The lysianassoid amphipod Hirondellea dubia is distributed across the western Pacific trenches, including the Kermadec, Tonga and New Hebrides trenches (Blankenship et al. 2006; Ritchie et al. 2015). H. dubia has also recently been found at abyssal depths near the Mariana Trench, revealing a wide bathymetric range of over 4500 m for this species, from depths of 5678 m (Ritchie et al. 2015) to 10,782 m (Blankenship et al. 2006). H. dubia is highly prolific and is often the sole species recovered from baited traps beyond 9000-m depth (Blankenship et al. 2006; Jamieson et al. 2010). This species may be capable of migrating across abyssal depths, thus substantially increasing the range of any parasites they host (Ritchie et al. 2015). H. dubia has been shown to supplement necrophagy with detritivory (Blankenship and Levin 2007), particularly in juveniles. This greater reliance on detritus in early instars probably increases the probability of parasite transmission in younger individuals. The impact of parasites on their hosts in the food-limited hadal environment is likely to be severe, particularly in individuals that are supporting multiple parasites. It is likely that benthimermithid parasites lead to delayed maturity and reproduction of their hosts before eventually killing them as they emerge.
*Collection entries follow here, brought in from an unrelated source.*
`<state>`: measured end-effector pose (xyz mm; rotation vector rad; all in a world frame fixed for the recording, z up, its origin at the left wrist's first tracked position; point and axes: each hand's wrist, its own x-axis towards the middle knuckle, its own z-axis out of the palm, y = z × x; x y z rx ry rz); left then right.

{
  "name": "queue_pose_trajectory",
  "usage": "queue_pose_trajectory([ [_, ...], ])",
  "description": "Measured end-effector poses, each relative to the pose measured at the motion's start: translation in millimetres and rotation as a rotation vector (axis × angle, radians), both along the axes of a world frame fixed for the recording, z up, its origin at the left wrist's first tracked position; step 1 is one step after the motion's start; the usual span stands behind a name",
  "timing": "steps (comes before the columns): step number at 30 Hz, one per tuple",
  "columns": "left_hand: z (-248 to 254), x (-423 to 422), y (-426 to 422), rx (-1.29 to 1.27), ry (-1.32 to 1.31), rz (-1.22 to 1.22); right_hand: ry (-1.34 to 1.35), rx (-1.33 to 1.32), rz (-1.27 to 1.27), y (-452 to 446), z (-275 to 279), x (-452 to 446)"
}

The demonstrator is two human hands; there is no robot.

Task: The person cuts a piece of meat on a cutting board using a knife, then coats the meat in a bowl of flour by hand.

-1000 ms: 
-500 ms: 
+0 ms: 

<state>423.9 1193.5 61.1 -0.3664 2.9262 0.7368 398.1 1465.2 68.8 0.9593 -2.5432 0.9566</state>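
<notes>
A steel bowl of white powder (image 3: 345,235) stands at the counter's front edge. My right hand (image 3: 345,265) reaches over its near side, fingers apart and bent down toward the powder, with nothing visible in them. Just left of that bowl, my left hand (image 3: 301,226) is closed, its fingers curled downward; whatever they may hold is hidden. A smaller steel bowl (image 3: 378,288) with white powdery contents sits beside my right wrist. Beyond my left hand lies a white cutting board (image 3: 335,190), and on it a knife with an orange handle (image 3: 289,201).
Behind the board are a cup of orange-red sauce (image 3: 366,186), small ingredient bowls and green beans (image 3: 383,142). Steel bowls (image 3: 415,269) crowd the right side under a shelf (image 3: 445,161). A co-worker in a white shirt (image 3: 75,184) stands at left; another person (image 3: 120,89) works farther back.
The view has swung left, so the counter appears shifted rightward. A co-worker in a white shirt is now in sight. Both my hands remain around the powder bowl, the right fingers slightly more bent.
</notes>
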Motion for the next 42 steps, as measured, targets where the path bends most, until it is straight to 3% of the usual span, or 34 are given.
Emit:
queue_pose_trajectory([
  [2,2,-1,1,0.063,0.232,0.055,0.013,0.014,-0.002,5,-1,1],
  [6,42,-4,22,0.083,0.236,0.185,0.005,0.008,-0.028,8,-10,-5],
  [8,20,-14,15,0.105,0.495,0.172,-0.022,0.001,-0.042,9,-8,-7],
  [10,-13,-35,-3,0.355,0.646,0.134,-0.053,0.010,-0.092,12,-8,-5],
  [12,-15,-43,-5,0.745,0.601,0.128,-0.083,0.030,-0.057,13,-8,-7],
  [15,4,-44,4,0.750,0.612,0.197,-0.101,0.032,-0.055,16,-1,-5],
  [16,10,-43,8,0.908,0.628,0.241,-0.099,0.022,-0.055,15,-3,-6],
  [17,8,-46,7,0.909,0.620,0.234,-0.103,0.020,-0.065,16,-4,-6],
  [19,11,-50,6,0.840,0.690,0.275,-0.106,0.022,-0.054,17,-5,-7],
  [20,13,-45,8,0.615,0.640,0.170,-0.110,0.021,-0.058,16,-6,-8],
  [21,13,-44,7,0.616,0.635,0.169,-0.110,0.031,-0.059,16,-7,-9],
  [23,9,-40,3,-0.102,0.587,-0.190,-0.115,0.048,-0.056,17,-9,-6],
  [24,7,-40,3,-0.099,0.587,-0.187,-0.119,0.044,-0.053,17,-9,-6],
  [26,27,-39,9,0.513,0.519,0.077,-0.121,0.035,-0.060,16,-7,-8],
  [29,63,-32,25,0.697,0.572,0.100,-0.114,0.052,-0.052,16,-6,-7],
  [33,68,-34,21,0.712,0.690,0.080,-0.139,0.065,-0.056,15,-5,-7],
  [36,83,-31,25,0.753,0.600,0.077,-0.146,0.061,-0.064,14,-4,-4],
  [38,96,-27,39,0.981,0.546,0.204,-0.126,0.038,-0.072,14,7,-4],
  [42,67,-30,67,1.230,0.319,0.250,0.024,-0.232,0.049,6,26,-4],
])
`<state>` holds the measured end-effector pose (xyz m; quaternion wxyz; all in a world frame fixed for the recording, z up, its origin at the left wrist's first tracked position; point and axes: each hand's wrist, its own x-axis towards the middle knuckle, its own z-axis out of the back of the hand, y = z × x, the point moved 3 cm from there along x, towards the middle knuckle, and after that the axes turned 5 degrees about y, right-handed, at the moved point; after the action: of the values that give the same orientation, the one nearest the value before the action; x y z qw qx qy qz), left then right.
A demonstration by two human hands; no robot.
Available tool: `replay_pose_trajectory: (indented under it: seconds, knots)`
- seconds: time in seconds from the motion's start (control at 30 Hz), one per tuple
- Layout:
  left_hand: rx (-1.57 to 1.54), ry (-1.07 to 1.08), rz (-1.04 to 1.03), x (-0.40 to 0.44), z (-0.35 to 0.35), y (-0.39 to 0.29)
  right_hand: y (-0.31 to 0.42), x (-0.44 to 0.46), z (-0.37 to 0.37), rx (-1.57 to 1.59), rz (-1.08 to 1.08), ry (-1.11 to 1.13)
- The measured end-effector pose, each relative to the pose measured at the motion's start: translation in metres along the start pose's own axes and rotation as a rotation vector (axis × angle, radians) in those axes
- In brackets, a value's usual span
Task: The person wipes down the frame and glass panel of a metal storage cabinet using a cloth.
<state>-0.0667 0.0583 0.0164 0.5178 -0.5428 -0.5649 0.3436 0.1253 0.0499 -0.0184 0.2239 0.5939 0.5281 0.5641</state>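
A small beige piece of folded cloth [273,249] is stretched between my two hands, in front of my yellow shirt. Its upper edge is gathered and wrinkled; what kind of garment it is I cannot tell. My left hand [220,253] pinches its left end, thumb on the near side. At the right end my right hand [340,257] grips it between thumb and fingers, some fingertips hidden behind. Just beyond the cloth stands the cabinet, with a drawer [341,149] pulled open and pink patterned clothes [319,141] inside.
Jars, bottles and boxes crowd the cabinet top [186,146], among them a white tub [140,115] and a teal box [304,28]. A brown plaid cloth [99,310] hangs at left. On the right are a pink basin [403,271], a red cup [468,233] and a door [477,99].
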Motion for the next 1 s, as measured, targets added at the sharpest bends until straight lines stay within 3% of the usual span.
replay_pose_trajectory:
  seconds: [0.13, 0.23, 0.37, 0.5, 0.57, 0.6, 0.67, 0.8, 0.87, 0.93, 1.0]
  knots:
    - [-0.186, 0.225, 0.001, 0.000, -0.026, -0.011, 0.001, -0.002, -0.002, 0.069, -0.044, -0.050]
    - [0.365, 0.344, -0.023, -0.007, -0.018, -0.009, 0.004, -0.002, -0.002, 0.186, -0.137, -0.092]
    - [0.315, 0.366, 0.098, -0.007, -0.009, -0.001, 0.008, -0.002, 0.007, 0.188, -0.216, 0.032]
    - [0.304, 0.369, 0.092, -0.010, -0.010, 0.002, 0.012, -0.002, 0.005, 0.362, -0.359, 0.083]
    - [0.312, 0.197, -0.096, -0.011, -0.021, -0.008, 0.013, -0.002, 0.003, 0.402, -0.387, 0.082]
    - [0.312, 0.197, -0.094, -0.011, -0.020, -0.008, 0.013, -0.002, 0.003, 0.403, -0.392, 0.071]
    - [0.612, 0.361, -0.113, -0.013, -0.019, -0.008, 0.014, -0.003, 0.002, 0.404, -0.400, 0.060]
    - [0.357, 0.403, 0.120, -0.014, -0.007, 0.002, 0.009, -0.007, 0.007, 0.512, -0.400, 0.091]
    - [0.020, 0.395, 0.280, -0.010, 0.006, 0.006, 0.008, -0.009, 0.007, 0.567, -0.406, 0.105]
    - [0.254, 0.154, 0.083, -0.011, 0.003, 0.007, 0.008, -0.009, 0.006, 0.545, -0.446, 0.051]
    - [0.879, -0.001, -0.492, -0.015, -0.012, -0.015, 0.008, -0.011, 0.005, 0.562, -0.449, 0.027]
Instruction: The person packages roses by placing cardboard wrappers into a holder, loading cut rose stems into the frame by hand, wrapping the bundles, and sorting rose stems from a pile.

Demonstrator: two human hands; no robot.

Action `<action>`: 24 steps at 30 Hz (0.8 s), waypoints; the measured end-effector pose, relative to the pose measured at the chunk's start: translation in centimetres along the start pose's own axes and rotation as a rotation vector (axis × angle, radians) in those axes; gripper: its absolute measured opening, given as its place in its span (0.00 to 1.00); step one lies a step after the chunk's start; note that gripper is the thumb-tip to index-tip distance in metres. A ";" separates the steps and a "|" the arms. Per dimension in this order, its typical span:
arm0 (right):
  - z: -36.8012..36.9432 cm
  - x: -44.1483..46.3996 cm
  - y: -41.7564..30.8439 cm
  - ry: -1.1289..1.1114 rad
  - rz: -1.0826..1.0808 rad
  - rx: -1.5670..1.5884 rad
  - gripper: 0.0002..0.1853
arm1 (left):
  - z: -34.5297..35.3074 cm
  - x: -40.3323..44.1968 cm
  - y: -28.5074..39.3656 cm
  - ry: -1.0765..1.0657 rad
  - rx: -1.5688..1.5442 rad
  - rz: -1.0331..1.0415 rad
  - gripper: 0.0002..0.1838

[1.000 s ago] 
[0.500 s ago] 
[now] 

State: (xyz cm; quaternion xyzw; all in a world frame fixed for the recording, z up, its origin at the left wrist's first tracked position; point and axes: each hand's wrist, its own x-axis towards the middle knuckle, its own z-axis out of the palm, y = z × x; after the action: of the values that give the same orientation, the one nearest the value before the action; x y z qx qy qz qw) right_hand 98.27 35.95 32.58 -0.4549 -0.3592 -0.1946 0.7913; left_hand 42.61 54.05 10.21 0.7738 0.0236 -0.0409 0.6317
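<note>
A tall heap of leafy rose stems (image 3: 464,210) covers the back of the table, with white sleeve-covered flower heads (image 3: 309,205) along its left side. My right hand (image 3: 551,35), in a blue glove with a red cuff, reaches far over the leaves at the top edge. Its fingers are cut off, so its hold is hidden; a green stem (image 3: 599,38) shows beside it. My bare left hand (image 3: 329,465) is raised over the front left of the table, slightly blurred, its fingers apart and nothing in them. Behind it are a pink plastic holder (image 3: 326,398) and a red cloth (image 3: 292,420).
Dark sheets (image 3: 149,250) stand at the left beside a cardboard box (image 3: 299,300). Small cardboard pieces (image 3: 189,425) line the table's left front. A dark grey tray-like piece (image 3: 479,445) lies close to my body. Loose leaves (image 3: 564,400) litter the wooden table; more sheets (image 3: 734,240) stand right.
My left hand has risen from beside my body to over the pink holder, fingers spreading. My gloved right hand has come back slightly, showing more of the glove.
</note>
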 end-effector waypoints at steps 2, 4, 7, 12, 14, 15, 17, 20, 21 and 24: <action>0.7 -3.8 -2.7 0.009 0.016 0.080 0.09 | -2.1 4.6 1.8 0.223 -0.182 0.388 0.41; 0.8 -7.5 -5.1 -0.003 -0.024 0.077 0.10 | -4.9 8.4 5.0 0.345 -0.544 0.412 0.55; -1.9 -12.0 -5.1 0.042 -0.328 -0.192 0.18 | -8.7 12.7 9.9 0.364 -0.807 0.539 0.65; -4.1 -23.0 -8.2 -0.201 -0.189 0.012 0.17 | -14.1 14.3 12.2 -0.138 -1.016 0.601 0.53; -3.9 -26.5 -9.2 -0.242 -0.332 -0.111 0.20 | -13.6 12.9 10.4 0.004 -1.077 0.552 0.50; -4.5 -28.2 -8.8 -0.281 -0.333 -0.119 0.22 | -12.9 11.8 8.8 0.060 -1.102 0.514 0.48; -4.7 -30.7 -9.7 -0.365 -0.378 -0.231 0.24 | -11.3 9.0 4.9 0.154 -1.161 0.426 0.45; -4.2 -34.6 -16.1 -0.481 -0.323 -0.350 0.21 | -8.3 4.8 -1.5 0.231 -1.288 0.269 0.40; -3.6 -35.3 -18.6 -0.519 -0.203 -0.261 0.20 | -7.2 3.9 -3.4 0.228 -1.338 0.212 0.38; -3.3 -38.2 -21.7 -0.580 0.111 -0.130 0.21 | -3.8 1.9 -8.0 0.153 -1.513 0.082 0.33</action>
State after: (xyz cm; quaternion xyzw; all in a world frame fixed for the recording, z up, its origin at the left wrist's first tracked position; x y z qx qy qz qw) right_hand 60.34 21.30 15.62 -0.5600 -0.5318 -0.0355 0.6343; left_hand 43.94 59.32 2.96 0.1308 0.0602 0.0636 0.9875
The prevalence of Trophomera parasites among the H. dubia population was not quantified but is estimated to be substantially less than 1 %. Such a low proportion of parasitised hosts, if typical of Trophomera populations elsewhere, would help explain why so few parasitic juvenile Trophomera specimens have been obtained in previous studies. In the present study, parasitised amphipods could be easily identified through visual inspection of fresh trap samples (often containing thousands of amphipods) prior to fixation in formalin or ethanol. The exoskeleton of fixed amphipod specimens rapidly becomes opaque, thus requiring time-consuming dissection of specimens to ascertain the presence of parasites. In addition, the condition of Trophomera parasites in amphipods preserved in ethanol is particularly poor, which makes dissection and identification difficult (D. Leduc pers. obs.). Given the worldwide distribution of benthimermithids and the dominance of lysianassoid amphipod hosts in hadal environments, visual observation of fresh trap samples from trenches is likely to provide an effective way to obtain more data on the taxonomy, phylogeny and ecology of nematode parasites in this extreme environment. Elucidating the identity of morphologically similar populations will require a molecular approach, which has not yet been applied to this group.